▶ [Work order]: Output everything in the listing exactly, with no line missing.

▶ [Given data]:
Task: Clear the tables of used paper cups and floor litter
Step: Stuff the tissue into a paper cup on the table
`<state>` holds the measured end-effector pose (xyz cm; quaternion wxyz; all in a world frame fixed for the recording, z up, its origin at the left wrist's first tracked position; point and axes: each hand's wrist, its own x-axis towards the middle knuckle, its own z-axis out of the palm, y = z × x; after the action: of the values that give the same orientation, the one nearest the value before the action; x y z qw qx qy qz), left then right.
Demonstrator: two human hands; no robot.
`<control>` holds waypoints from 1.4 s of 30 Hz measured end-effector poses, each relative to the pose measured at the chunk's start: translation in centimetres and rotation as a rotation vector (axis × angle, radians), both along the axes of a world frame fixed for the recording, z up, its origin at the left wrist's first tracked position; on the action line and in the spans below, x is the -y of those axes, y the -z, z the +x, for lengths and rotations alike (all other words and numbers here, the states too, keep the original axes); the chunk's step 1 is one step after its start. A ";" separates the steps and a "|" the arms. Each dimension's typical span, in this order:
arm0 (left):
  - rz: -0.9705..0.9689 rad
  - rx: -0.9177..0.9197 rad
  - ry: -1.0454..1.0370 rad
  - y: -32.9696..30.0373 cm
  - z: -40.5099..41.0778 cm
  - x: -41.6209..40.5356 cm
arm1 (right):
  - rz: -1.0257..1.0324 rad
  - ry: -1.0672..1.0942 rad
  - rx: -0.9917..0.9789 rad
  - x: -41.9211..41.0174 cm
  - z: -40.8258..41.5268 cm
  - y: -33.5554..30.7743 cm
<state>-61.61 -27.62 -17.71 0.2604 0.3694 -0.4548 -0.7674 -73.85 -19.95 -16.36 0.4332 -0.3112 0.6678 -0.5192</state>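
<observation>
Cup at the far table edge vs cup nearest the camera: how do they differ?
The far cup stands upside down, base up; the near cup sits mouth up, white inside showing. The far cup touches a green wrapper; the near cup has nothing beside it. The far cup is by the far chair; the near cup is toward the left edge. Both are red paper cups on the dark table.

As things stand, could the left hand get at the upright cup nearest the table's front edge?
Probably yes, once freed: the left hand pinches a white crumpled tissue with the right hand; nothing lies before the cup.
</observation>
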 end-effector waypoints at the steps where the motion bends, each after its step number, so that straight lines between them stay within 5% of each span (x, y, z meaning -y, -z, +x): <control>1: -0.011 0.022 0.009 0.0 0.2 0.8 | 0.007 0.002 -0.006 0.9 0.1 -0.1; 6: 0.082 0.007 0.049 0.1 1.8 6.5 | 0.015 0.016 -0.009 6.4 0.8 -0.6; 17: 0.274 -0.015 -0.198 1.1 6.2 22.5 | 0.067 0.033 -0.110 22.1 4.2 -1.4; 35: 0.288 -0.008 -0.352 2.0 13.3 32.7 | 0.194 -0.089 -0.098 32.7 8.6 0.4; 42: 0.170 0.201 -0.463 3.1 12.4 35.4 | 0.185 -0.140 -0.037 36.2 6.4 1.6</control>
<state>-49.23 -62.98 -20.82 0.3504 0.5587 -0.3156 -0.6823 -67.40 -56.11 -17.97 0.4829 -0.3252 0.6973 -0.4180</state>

▶ [Solution for this exercise]:
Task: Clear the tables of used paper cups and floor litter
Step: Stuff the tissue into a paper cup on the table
`<state>` holds the measured end-effector pose (xyz cm; quaternion wxyz; all in a world frame fixed for the recording, z up, its origin at the left wrist's first tracked position; point and axes: each hand's wrist, its own x-axis towards the middle knuckle, its own z-axis out of the palm, y = z × x; after the action: of the values that give the same orientation, the one nearest the value before the action; x y z qw qx qy qz), left then right.
Demonstrator: two human hands; no robot.
`<control>` holds waypoints from 1.4 s of 30 Hz measured end-effector poses, each relative to the pose measured at the chunk's start: translation in centimetres and rotation as a rotation vector (axis × angle, radians), both along the axes of a world frame fixed for the recording, z up, its origin at the left wrist's first tracked position; on the action line and in the spans below, x is the -y of those axes, y the -z, z the +x, for lengths and rotations alike (all other words and numbers here, the states too, keep the original axes); the chunk's step 1 is one step after its start. A ";" separates the steps and a "|" the arms. Each dimension's typical span, in this order:
arm0 (left):
  - rz: -0.9705..0.9689 rad
  - rx: -0.9177..0.9197 rad
  - ry: -1.0454..1.0370 rad
  - y: -32.9696..30.0373 cm
  - z: -40.5099..41.0778 cm
  - x: -41.6209..40.5356 cm
arm1 (right):
  - rz: -1.0257..1.0324 rad
  - ry: -1.0672..1.0942 rad
  - rx: -0.9917..0.9789 rad
  - x: -41.9211..41.0174 cm
  - z: -40.8258..41.5268 cm
  - y: -33.5554..30.7743 cm
<state>-61.61 -27.62 -17.71 0.2604 0.3694 -0.4548 -0.7674 -73.85 -19.95 -16.36 0.4332 -0.3112 0.6678 -0.5192</state>
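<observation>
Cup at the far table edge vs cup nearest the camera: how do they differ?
The far cup stands upside down, base up; the near cup sits mouth up, white inside showing. The far cup touches a green wrapper; the near cup has nothing beside it. The far cup is by the far chair; the near cup is toward the left edge. Both are red paper cups on the dark table.

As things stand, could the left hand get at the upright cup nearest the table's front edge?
Probably yes, once freed: the left hand pinches a white crumpled tissue with the right hand; nothing lies before the cup.
</observation>
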 end-effector waypoints at the steps where the motion bends, each after its step number, so that straight lines between them stay within 5% of each span (x, y, z meaning -y, -z, +x): <control>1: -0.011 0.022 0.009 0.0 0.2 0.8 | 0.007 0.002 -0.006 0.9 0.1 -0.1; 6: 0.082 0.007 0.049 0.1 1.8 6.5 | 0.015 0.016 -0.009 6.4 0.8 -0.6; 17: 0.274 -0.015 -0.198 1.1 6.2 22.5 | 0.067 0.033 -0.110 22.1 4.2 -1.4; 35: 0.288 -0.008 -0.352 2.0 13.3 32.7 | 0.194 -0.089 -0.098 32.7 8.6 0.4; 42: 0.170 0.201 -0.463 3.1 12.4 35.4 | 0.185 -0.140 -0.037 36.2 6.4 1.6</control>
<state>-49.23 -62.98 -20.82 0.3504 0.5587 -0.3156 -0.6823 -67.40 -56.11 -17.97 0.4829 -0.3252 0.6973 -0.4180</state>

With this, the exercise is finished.